27. Large Language Models#

27.1. Pre-Reading#

Objectives#

  • Understand why transformer architecture and GPUs make LLMs possible

  • Describe how LLMs exhibit emergent behavior.

  • Discuss ethical considerations with LLMs.

27.2. Transformers#

27.3. Emergence#

Emergence is when you combine relatively simple sets of rules and at some threshold a mind-blowing result manifests.

This is one of my all time favorite books.

The Emergence of Everything book

Emergence is the the opposite of reduction. The latter tries to move from the whole to the parts. It has been enormously successful. The former tries to generate the properties of the whole from an understanding of the parts. Both approaches can he mutually self-consistent.

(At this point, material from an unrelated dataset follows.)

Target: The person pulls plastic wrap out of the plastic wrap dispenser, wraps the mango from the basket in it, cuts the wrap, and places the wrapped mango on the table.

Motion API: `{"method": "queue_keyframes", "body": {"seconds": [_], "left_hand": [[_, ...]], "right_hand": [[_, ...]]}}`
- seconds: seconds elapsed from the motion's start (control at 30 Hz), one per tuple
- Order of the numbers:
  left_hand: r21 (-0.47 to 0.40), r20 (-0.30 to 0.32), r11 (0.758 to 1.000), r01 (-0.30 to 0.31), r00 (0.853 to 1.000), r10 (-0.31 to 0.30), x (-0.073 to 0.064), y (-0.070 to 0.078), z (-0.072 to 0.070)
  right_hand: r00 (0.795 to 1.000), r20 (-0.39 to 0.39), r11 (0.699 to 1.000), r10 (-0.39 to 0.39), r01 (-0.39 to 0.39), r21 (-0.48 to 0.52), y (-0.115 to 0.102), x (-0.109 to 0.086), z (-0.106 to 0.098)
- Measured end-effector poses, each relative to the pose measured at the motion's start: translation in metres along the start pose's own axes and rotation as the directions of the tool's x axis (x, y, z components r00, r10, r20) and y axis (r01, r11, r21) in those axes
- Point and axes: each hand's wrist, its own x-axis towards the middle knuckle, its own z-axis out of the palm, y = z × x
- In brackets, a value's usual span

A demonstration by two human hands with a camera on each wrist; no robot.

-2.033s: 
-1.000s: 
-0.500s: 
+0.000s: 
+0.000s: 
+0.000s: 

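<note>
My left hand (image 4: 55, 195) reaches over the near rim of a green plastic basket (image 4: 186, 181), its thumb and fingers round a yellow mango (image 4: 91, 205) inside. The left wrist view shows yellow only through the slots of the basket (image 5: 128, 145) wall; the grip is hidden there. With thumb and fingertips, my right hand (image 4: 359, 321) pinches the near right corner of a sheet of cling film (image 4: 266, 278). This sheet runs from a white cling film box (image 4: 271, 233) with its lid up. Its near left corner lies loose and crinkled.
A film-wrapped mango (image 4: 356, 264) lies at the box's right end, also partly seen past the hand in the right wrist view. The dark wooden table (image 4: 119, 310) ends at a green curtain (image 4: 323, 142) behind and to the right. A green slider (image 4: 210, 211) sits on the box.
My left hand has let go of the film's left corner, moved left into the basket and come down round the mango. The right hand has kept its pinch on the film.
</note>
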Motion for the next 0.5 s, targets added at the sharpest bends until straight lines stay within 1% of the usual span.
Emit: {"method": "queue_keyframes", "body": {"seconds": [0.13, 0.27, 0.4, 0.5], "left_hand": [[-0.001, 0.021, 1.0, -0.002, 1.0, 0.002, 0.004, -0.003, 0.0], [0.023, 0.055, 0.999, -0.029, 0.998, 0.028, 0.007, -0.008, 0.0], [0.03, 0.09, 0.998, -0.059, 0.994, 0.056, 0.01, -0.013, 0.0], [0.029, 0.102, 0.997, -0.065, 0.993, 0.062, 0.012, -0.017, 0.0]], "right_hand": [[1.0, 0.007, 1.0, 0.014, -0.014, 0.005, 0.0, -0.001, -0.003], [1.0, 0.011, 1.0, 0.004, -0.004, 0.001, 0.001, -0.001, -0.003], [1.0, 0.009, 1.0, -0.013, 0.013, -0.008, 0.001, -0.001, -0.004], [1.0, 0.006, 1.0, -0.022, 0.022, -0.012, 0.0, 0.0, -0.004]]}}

\[ sand + glass funnel = ? \]

Sand

Glass funnel

Hourglass

\[ sand + glass funnel = time keeping \]

We take two simple objects, the force of gravity, and the ability to measure the fourth dimension emerges.

LLMs as an Emergent Phenomena#

LLM Steps:

  1. Use self-attention to compute relevancy between each word and every other word in the sentence.

../_images/deep_learning_with_python-fig-11-06.png

Fig. 27.1 Self-attention for station in the sentence “The train left the station on time.” ~ Deep Learning with Python, 2nd Ed., Fig. 11.6.#

  1. Use multi-head attention to learn different groups of features for each token.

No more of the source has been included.